03 novembre, 2006

PINOCHET, LE SILENCE N’EST PLUS D’OR

Chili . Au coeur d’un nouveau scandale financier, l’ancien dictateur a été également inculpé pour les crimes commis à la Villa Grimaldi entre 1974 et 1977.

De l’avis de la grande majorité des Chiliens, et même de leur présidente, Michelle Bachelet, Augusto Pinochet « appartient au passé ». Pourtant, la révélation, mercredi dernier par le journal gouvernemental la Nacion, de l’existence depuis 1980 de 9,6 tonnes d’or bloquées sur un compte personnel de l’ancien dictateur à la banque HSBC à Hong kong, n’a cessé d’alimenter la chronique depuis plusieurs jours. Selon la HSBC, « les documents sont faux et (Pinochet) n’a pas de compte » au sein de l’établissement bancaire. Cette affirmation a été confirmée par le Conseil de défense de l’État (CDE), l’équivalent chilien du parquet général français. « Si les documents sont faux, il pourrait s’agir d’une conspiration internationale », a même avancé le président du CDE, Carlos Mackenney.

Alors que tout le Chili s’interroge pour savoir qui aurait pu monter un tel coup contre l’ancien caudillo, l’opposition tient ses coupables : la coalition de centre gauche actuellement au pouvoir. Selon elle, le gouvernement tenterait de taire un autre scandale politico-financier, Chiledeportes, impliquant de nombreux dirigeants du Parti pour la démocratie (PPD), membre de cette même coalition, et suspectés d’avoir détourné un million de dollars.

Depuis jeudi, la justice chilienne enquête pour s’assurer de la véracité des documents bancaires livrés aux autorités chiliennes le 13 octobre, par le négociant en or américain, Al Landry, qui soutient toujours que Pinochet possède bien cet amas d’or en Chine. Dans un communiqué, Al Landry dit comprendre « la position défensive » de la banque qui pourrait « avoir des problèmes, si les documents sont vrais ».

Pourtant les certificats de la banque ne présentent ni la signature de Pinochet ni son numéro d’identité. Autre élément étrange, les documents remis à la justice chilienne assurent que 9 600 et non pas 9,6 tonnes du métal jaune seraient placées sur le compte, soit le double de l’offre d’or mondiale existant actuellement ! L’apparence grossière de ces documents conforte la défense dans sa position que tout est « absolument faux ».

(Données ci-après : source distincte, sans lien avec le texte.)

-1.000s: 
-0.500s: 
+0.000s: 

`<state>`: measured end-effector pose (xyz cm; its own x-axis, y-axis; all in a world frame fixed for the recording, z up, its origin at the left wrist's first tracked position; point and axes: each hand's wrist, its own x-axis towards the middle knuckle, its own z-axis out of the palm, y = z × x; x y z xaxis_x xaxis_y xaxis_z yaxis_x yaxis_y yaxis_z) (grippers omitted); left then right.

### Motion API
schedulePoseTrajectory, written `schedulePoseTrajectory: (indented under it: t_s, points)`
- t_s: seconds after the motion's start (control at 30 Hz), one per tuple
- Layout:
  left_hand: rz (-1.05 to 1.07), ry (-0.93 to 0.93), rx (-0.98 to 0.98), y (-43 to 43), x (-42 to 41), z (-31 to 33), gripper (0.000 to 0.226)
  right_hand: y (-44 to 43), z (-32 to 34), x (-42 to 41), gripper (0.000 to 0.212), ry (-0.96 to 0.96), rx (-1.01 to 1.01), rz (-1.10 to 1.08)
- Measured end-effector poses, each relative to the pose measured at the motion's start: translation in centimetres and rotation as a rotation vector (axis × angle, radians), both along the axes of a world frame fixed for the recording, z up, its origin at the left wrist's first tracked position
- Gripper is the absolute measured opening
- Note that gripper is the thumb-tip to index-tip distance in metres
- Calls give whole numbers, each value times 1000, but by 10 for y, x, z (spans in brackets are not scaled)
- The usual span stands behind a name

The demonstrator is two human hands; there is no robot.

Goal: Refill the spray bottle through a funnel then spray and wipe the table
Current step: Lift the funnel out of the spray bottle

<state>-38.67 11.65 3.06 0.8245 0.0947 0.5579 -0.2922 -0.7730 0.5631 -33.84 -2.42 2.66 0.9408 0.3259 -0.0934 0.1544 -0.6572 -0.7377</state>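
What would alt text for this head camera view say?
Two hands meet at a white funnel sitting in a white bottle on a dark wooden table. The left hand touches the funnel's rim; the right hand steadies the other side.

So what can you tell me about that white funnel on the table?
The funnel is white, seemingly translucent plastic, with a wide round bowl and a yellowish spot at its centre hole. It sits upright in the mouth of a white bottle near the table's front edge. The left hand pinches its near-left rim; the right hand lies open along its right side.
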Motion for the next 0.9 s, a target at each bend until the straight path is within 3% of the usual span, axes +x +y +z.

Cette nouvelle affaire rythme un mois d’octobre particulièrement chargé pour le général nonagénaire qui a dirigé le Chili d’une main de fer pendant dix-sept années (1973-1990), au cours desquelles officiellement 3 197 personnes ont disparu. Déjà inculpé pour fraude fiscale dans l’affaire de ses comptes bancaires et pour sa responsabilité dans le massacre de 119 membres du Mouvement de la gauche révolutionnaire (MIR) en juillet 1975, Pinochet l’a été à nouveau lundi par le juge Alejandro Solis pour les 36 disparitions, le meurtre d’un militant communiste et 23 cas de torture dans la sinistre Villa Grimaldi entre 1974 et 1977. C’est dans cette prison secrète que Michelle Bachelet et sa mère avaient été torturées.

Assigné à résidence, lâché par le carré de ses derniers supporters à l’été 2004, après qu’une commission antiblanchiment du Sénat américain a révélé l’existence d’une centaine de comptes lui appartenant et sur lesquels dormaient 27 millions de dollars, il est aujourd’hui totalement isolé. Les décisions récentes de la Cour suprême du Chili de lever son immunité dans plusieurs affaires, dont la dernière fois, le 3 octobre, dans le cadre de la préparation du procès sur la Villa Grimaldi, pourraient anéantir ses derniers espoirs d’échapper aux mains de la justice. D’autant plus que ses avocats ne pourront pas jouer la carte de la vieillesse. « Je ne crois pas qu’il ait été prouvé qu’il est mentalement malade », a récemment déclaré Alejandro Solis.